= Aim of the task =
Reproduce each line of the material exactly as it reads.

= Data shown =

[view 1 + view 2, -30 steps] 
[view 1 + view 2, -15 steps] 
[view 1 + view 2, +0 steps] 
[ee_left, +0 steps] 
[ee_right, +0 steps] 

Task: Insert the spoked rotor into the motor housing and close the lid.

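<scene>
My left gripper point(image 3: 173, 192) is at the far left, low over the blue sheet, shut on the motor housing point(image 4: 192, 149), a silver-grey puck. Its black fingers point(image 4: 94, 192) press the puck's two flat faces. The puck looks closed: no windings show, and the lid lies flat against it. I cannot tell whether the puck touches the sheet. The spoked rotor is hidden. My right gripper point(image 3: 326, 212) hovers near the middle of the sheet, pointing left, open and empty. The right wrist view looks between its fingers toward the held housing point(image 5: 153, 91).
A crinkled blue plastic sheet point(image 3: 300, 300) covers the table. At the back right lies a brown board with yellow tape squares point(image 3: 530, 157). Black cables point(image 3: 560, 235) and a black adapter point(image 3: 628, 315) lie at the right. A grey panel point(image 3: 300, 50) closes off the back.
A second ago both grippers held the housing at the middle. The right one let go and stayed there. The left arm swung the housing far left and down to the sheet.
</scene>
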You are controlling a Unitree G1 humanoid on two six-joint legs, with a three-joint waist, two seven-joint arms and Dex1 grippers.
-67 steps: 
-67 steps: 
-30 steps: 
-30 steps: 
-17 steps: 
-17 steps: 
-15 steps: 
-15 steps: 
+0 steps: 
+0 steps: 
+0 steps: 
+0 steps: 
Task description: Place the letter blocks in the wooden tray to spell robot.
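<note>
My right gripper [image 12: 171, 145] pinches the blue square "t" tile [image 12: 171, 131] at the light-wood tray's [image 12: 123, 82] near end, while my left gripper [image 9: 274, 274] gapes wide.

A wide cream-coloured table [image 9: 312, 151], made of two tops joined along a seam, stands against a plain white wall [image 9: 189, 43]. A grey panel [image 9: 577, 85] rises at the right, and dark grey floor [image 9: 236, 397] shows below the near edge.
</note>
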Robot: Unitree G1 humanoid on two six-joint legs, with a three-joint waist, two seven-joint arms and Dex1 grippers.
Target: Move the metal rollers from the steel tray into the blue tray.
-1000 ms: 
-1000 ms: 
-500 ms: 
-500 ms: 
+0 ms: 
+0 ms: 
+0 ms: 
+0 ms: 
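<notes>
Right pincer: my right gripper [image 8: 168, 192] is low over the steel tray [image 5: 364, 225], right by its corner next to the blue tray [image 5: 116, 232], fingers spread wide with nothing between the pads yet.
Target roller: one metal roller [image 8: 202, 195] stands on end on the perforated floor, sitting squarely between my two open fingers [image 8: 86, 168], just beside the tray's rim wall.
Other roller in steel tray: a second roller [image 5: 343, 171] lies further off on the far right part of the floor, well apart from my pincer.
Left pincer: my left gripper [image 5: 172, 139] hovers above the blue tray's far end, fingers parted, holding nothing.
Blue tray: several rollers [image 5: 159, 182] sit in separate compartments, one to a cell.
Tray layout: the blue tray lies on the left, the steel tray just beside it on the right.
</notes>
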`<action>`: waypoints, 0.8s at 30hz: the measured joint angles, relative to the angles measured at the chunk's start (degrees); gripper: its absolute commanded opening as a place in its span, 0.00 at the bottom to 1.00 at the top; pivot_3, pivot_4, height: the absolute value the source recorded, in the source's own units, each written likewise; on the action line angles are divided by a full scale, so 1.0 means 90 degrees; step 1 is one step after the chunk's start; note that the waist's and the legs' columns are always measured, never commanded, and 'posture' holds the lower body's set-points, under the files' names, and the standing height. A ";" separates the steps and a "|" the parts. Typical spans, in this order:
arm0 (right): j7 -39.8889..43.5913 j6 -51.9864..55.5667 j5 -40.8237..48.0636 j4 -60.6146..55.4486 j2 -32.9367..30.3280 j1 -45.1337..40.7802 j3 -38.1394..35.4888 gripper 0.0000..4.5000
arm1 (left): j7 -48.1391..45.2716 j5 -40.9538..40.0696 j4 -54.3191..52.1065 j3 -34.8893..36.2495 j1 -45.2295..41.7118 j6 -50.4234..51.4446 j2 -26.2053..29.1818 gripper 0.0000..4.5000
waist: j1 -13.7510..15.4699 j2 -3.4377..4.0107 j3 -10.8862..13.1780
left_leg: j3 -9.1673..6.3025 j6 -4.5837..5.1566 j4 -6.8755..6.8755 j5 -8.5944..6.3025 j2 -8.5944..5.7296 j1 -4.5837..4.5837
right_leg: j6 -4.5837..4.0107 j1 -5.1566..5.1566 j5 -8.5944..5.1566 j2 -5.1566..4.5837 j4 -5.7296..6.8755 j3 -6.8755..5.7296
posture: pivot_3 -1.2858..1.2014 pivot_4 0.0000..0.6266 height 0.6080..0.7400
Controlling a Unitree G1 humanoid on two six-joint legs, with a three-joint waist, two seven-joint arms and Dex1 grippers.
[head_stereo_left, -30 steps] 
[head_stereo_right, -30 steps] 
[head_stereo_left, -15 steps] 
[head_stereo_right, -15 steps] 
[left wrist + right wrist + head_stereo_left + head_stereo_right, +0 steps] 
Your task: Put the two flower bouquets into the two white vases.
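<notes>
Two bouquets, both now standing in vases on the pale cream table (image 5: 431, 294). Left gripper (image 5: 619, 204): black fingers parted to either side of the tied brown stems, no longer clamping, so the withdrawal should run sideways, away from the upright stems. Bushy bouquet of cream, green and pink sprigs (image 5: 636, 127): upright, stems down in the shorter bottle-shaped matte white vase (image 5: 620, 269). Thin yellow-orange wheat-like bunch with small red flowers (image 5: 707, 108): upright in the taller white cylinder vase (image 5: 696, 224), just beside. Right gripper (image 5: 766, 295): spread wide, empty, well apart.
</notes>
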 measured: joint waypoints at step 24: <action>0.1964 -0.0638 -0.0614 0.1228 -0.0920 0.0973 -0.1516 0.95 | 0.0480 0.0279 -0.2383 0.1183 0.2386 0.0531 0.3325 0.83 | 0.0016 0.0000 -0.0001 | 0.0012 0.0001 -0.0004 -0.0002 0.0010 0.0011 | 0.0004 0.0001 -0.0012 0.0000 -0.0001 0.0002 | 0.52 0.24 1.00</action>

= Reply =
[view 1 + view 2, -30 steps] 
[view 1 + view 2, -15 steps] 
[view 1 + view 2, +0 steps] 
[ee_left, +0 steps] 
[ee_right, +0 steps] 

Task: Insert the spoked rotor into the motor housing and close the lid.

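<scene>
My left gripper point(image 3: 173, 192) is at the far left, low over the blue sheet, shut on the motor housing point(image 4: 192, 149), a silver-grey puck. Its black fingers point(image 4: 94, 192) press the puck's two flat faces. The puck looks closed: no windings show, and the lid lies flat against it. I cannot tell whether the puck touches the sheet. The spoked rotor is hidden. My right gripper point(image 3: 326, 212) hovers near the middle of the sheet, pointing left, open and empty. The right wrist view looks between its fingers toward the held housing point(image 5: 153, 91).
A crinkled blue plastic sheet point(image 3: 300, 300) covers the table. At the back right lies a brown board with yellow tape squares point(image 3: 530, 157). Black cables point(image 3: 560, 235) and a black adapter point(image 3: 628, 315) lie at the right. A grey panel point(image 3: 300, 50) closes off the back.
A second ago both grippers held the housing at the middle. The right one let go and stayed there. The left arm swung the housing far left and down to the sheet.
</scene>
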You are controlling a Unitree G1 humanoid on two six-joint legs, with a three-joint waist, two seven-joint arms and Dex1 grippers.
-67 steps: 
-67 steps: 
-30 steps: 
-30 steps: 
-17 steps: 
-17 steps: 
-15 steps: 
-15 steps: 
+0 steps: 
+0 steps: 
+0 steps: 
+0 steps: 
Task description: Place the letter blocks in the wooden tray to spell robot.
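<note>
My right gripper [image 12: 171, 145] pinches the blue square "t" tile [image 12: 171, 131] at the light-wood tray's [image 12: 123, 82] near end, while my left gripper [image 9: 274, 274] gapes wide.

A wide cream-coloured table [image 9: 312, 151], made of two tops joined along a seam, stands against a plain white wall [image 9: 189, 43]. A grey panel [image 9: 577, 85] rises at the right, and dark grey floor [image 9: 236, 397] shows below the near edge.
</note>
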Robot: Unitree G1 humanoid on two six-joint legs, with a three-joint waist, two seven-joint arms and Dex1 grippers.
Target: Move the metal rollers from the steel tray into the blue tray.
-1000 ms: 
-1000 ms: 
-500 ms: 
-500 ms: 
+0 ms: 
+0 ms: 
+0 ms: 
+0 ms: 
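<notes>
Right pincer: my right gripper [image 8: 168, 192] is low over the steel tray [image 5: 364, 225], right by its corner next to the blue tray [image 5: 116, 232], fingers spread wide with nothing between the pads yet.
Target roller: one metal roller [image 8: 202, 195] stands on end on the perforated floor, sitting squarely between my two open fingers [image 8: 86, 168], just beside the tray's rim wall.
Other roller in steel tray: a second roller [image 5: 343, 171] lies further off on the far right part of the floor, well apart from my pincer.
Left pincer: my left gripper [image 5: 172, 139] hovers above the blue tray's far end, fingers parted, holding nothing.
Blue tray: several rollers [image 5: 159, 182] sit in separate compartments, one to a cell.
Tray layout: the blue tray lies on the left, the steel tray just beside it on the right.
</notes>
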`<action>`: waypoints, 0.8s at 30hz: the measured joint angles, relative to the angles measured at the chunk's start (degrees); gripper: its absolute commanded opening as a place in its span, 0.00 at the bottom to 1.00 at the top; pivot_3, pivot_4, height: the absolute value the source recorded, in the source's own units, each written likewise; on the action line angles are divided by a full scale, so 1.0 means 90 degrees; step 1 is one step after the chunk's start; note that the waist's and the legs' columns are always measured, never commanded, and 'posture' holds the lower body's set-points, under the files' names, and the standing height. A ";" separates the steps and a "|" the parts. Typical spans, in this order:
arm0 (right): j7 -39.8889..43.5913 j6 -51.9864..55.5667 j5 -40.8237..48.0636 j4 -60.6146..55.4486 j2 -32.9367..30.3280 j1 -45.1337..40.7802 j3 -38.1394..35.4888 gripper 0.0000..4.5000
arm1 (left): j7 -48.1391..45.2716 j5 -40.9538..40.0696 j4 -54.3191..52.1065 j3 -34.8893..36.2495 j1 -45.2295..41.7118 j6 -50.4234..51.4446 j2 -26.2053..29.1818 gripper 0.0000..4.5000
waist: j1 -13.7510..15.4699 j2 -3.4377..4.0107 j3 -10.8862..13.1780
left_leg: j3 -9.1673..6.3025 j6 -4.5837..5.1566 j4 -6.8755..6.8755 j5 -8.5944..6.3025 j2 -8.5944..5.7296 j1 -4.5837..4.5837
right_leg: j6 -4.5837..4.0107 j1 -5.1566..5.1566 j5 -8.5944..5.1566 j2 -5.1566..4.5837 j4 -5.7296..6.8755 j3 -6.8755..5.7296
posture: pivot_3 -1.2858..1.2014 pivot_4 0.0000..0.6266 height 0.6080..0.7400
Controlling a Unitree G1 humanoid on two six-joint legs, with a three-joint waist, two seven-joint arms and Dex1 grippers.
[head_stereo_left, -30 steps] 
[head_stereo_right, -30 steps] 
[head_stereo_left, -15 steps] 
[head_stereo_right, -15 steps] 
[left wrist + right wrist + head_stereo_left + head_stereo_right, +0 steps] 
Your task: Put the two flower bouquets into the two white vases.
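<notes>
Two bouquets, both now standing in vases on the pale cream table (image 5: 431, 294). Left gripper (image 5: 619, 204): black fingers parted to either side of the tied brown stems, no longer clamping, so the withdrawal should run sideways, away from the upright stems. Bushy bouquet of cream, green and pink sprigs (image 5: 636, 127): upright, stems down in the shorter bottle-shaped matte white vase (image 5: 620, 269). Thin yellow-orange wheat-like bunch with small red flowers (image 5: 707, 108): upright in the taller white cylinder vase (image 5: 696, 224), just beside. Right gripper (image 5: 766, 295): spread wide, empty, well apart.
</notes>
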 measured: joint waypoints at step 24: <action>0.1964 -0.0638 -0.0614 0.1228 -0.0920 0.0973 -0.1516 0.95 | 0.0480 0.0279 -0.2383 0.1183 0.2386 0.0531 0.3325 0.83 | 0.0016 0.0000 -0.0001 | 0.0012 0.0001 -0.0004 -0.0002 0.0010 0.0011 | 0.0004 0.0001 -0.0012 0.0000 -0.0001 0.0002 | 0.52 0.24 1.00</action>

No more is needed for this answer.